Distributions aren’t cast in concrete, and many Monte Carlo software packages allow you to fit the distribution to the demands of the questions you’re addressing with your risk analysis model. If you find yourself in agreement with the New Normal, it shouldn’t be that hard to get the tails right.
The so-called Great Moderation, the economic period that began in the late 1980s and ended with the financial crisis of 2007, was characterized by less volatility and more stability and predictability in the financial markets. I recently saw commentary that identified one of the causes of the economy’s’ plunge from moderation to recession as "Monte Carlo simulation" and the projections it produced.
Over time and a few blog entries it became apparent that what should have come under fire was not Monte Carlo as a statistical technique but the probability distributions on which the financial risk analysis models were based. During the Great Moderation, apparently, many financial analysts involved in portfolio risk management relied on "normal" probability distributions and continued to rely on them even after tail risk events–events in which risk exceeded 3 standard deviations away from an asset’s current price–began to occur much more frequently than "normal" accounted for. This, of course, meant that actual investment returns were far from those predicted by the models.
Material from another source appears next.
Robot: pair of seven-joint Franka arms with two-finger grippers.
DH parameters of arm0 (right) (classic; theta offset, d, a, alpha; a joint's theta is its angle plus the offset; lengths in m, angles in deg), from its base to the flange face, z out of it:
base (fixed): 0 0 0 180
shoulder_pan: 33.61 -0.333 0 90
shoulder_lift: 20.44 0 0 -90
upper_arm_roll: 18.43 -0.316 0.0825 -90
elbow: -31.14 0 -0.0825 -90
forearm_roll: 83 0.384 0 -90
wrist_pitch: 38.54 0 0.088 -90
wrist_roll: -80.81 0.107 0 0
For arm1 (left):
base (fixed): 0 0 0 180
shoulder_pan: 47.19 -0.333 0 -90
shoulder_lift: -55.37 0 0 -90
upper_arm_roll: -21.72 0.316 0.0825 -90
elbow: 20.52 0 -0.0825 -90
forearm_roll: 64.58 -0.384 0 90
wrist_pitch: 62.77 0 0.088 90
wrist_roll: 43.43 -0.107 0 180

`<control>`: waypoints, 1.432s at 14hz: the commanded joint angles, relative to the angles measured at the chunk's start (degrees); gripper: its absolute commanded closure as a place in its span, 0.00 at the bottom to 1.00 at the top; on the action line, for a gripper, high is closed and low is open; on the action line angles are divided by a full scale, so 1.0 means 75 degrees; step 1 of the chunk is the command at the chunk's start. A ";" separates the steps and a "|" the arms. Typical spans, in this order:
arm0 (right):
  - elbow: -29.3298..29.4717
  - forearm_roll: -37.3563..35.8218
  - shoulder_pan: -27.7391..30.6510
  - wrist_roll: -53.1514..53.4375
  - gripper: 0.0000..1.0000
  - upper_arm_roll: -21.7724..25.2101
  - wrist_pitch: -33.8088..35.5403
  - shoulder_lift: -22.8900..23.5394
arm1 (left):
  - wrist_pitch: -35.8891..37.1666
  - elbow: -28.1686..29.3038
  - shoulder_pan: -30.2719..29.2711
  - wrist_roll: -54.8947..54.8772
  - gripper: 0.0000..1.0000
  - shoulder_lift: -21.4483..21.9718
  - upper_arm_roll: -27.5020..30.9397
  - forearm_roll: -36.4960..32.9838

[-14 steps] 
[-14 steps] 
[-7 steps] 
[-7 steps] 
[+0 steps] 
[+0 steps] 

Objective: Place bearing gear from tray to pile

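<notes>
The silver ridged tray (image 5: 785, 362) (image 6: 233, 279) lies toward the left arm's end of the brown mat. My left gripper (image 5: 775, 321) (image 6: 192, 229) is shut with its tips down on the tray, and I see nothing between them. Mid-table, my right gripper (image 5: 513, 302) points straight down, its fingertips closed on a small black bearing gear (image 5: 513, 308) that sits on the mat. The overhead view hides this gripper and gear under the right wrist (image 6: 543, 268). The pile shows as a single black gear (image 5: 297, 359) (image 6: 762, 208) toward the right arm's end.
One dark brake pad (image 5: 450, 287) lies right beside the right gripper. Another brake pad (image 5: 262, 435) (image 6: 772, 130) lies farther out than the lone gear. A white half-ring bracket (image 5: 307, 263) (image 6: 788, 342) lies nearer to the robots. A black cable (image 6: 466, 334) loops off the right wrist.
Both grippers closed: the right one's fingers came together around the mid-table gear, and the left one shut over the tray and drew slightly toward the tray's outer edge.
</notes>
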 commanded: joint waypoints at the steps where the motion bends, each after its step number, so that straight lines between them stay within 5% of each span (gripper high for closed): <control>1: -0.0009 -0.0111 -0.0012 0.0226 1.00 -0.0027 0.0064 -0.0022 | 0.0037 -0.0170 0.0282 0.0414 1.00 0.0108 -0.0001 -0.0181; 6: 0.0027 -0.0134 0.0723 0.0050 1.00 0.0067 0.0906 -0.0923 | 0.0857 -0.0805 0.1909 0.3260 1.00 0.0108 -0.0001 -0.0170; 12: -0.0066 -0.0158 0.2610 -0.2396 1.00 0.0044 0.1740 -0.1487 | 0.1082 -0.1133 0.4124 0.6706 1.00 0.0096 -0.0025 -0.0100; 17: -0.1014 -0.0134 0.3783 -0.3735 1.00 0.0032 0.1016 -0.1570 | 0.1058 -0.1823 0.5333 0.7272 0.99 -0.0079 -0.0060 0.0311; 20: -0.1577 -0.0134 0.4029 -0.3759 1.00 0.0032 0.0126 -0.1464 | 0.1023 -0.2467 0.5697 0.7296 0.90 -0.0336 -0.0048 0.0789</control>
Commenting on recession-proofing and tail risk, PIMCO’s Richard H. Clarida observes that as we begin to leave the recession behind we are entering a period in which the New Normal is the paradigm distribution function for asset management. The New Normal "is flatter and the tails are fatter." As he sees it the long reach of risk has just gotten longer. I recommend his essay, which stresses how important it is to "get the tails right."